Customers give you contextual clues about the meaning behind what they're saying — or not saying. You just need to interpret those contextual clues to best serve your customers.
Listen closely to both what the person says, and how he or she says it. Tune in to the feelings behind the words being said.
Note who’s talking. The status of the person who’s talking (boss versus subordinate, for example) and your status can heavily influence the meaning and significance of the words. A customer may respond differently to an employee than to you, the business owner.

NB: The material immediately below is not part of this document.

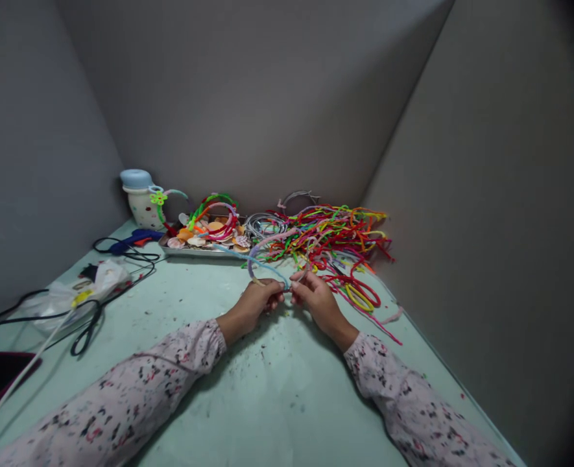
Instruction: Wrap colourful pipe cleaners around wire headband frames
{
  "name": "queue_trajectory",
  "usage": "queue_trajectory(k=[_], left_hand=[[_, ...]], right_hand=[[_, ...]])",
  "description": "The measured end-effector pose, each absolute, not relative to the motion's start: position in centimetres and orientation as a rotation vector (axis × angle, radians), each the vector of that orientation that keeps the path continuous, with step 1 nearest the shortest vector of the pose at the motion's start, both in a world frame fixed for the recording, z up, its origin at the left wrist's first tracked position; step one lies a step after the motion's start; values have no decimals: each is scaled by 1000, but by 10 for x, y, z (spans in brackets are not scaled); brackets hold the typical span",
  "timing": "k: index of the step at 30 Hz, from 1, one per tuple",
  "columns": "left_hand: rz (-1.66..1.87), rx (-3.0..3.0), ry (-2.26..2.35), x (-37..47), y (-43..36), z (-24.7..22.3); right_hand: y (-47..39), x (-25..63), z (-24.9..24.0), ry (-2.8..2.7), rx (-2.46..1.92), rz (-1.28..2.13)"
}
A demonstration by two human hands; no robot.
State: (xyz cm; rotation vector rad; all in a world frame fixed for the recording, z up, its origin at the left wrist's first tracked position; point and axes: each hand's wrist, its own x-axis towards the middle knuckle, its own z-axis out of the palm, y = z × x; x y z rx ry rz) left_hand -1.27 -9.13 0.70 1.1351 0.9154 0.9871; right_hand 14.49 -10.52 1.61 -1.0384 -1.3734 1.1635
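Item: one headband (262, 242), wrapped in pastel pipe cleaner, yellowish into mauve into pink. Location, as I logged it from my remote seat: directly ahead of the hands, just above the tabletop (287, 395), its arc bowed away from me and leaning toward the right at its far side.

Item: one pale blue pipe cleaner (270, 266), loose along most of its length. Its long axis ran from the fingertips away and to the left, crossing the headband's lower left side; the free tip pointed toward the shell tray (203, 253).

Left hand (255, 303): pinched narrow on the near, yellowish end of the headband; I judged it the nearer of the two to the arc. Right hand (318, 301): pinched narrow, on the blue strand's near end by my reading, fingertips just beside the left's. Exact contact: too small for me to tell.

Key relation, in my judgement: strand and band met in the small gap between both thumbs, the strand's free length lying on the left hand's side.

Adjacent stock: tangled pipe cleaners (335, 233), beyond the right hand.
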Motion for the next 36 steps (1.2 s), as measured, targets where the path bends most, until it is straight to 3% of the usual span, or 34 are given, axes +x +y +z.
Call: queue_trajectory(k=[36], left_hand=[[1052,1307,983,-12,-97,8]], right_hand=[[-101,139,5,-1364,-1085,1225]])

Observe the person’s body language carefully and try to pick up on gestures and nonverbal signals. If a customer appears to be listening to you but has a frown or questioning look on his or her face, it may mean he or she disagrees with you or doesn’t understand what you’re saying.
Become as familiar as possible with the customer's culture. Whatever your customer's culture, be sensitive to how the physical setting, relational cues, or shared understandings affect meaning.
Look for hidden meanings in comparisons or analogies. A customer may discuss an issue without directly referring to the actual parties or situation involved. This is like a patient in a psychiatrist’s office who says, “I have a friend . . .” when she’s really talking about herself.
Avoid conflict. If your customer is communicating indirectly, mentioning a sensitive issue or directly disagreeing with that person can be insensitive and insulting. Your goal is to maintain harmony with your customers.
Become an active listener, listening with your ears, eyes, and mind. Focus not only on the text, but the context, emotions, and gestures.